Retinal hemangioblastomas (retinal angiomas) occur in up to 60% of individuals with VHL. These tumors appear in the light-sensitive tissue at the back of the eye and can lead to vision loss or blindness if left untreated. Their growth can cause fluid leakage, resulting in retinal detachment or scarring.
The kidneys are significantly affected, increasing the risk of developing clear cell Renal Cell Carcinoma (RCC). This malignant tumor represents a major cause of mortality in VHL patients. Multiple, benign renal cysts are also frequently observed.

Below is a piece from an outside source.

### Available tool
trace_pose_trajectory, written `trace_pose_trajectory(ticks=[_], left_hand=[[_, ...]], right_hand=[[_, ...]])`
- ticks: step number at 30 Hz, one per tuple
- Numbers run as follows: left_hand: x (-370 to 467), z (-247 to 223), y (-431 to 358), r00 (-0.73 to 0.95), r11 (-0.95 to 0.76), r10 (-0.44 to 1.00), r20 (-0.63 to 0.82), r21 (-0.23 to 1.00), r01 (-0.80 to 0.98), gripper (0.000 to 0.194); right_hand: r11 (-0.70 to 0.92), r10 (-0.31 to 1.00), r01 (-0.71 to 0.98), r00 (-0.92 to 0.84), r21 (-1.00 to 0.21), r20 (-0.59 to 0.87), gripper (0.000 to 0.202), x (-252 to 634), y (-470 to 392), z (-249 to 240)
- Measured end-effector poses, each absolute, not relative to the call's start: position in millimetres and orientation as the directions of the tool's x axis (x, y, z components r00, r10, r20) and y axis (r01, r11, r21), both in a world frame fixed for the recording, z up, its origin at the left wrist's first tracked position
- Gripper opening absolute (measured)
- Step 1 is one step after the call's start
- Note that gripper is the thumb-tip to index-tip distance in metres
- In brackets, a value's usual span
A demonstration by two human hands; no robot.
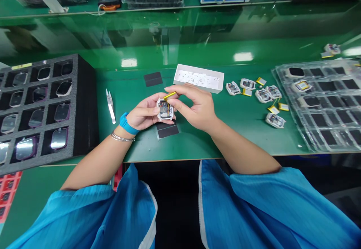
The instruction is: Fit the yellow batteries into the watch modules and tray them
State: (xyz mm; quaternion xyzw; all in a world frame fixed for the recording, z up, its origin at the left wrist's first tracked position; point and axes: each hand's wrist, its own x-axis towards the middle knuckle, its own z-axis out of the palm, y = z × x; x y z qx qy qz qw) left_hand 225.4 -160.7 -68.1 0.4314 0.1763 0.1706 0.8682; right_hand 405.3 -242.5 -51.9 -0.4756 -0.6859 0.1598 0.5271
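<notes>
My left hand (146, 113) grips a white smartwatch case (165, 110) by its sides, with the circuit board inside facing up. A thin yellow battery (169, 95) stands tilted at the case's upper edge, pinched between the thumb and fingers of my right hand (194, 104). Beneath my hands lies a dark adhesive sheet (167, 130), and a second dark sheet (153, 79) is farther back. Just behind my right hand stands a shallow white box (199, 79) with many tiny dark pieces on its floor.
Metal tweezers (111, 106) lie left of my hands. A black foam tray (84, 110) with watch faces stands at the left. Several open watch cases (263, 95) with yellow batteries lie at the right, beside stacked clear plastic trays (303, 123). A shelf edge (158, 9) crosses the back.
</notes>
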Motion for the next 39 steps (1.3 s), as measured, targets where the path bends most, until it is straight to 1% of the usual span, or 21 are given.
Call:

Tumors in the adrenal glands, known as pheochromocytomas, develop in the hormone-producing cells. Pheochromocytomas are usually non-cancerous but can release excessive adrenaline and noradrenaline, leading to symptoms like high blood pressure, rapid heart rate, and excessive sweating. Pancreatic involvement is also common, including benign cysts or neuroendocrine tumors.
Less frequently, VHL can cause endolymphatic sac tumors in the inner ear, which may cause hearing loss, ringing in the ears, and vertigo. Males may develop epididymal cystadenomas, and females may develop similar growths in the broad ligament of the uterus.
Identifying and Monitoring VHL
A definitive diagnosis of VHL disease is established through molecular genetic testing, which involves sequencing the VHL gene. This testing identifies a pathogenic mutation, confirming the diagnosis even if clinical findings are not conclusive. Genetic counseling is recommended for individuals with a family history of VHL or those presenting with characteristic tumors.
For individuals diagnosed with VHL or those at risk, a lifelong surveillance protocol is initiated. This proactive monitoring detects new tumors and cysts at their earliest, most treatable stages. Annual comprehensive physical exams, including blood pressure monitoring, are standard surveillance components.
Regular specialized screenings begin in childhood. Ophthalmic surveillance involves an annual dilated retinal examination to detect retinal hemangioblastomas. To screen for pheochromocytomas, patients undergo annual biochemical testing, typically using 24-hour urine collection or plasma tests to measure catecholamine breakdown products, such as metanephrines. Abdominal imaging (MRI or CT) is performed annually to monitor the kidneys and pancreas. Biennial MRI scans of the brain and spine are also routinely performed to screen for CNS hemangioblastomas.
Current Management Strategies
The management of VHL disease is individualized based on the size, location, and growth rate of the tumors. Active surveillance is a cornerstone of care, involving the monitoring of small, asymptomatic lesions rather than immediate intervention. This approach helps patients avoid unnecessary procedures and preserves organ function, especially in the kidneys, where nephron-sparing surgery is preferred over complete removal.
Surgical intervention remains the primary treatment for tumors that are growing rapidly, causing symptoms, or posing a risk of malignancy, such as Renal Cell Carcinoma. For kidney tumors, surgery is recommended when the lesion reaches three centimeters or more. CNS and retinal hemangioblastomas are surgically removed or treated with focused radiation when they threaten neurological or visual function.
Targeted drug therapies have emerged as a significant advancement. Drugs that specifically inhibit HIF-2α have been developed. The FDA approved the oral HIF2-α inhibitor, belzutifan, for VHL-associated Renal Cell Carcinoma, pancreatic neuroendocrine tumors, and CNS hemangioblastomas that do not require immediate surgery. Other systemic treatments, such as anti-VEGF therapies, are also used to inhibit the new blood vessel formation that fuels tumor growth.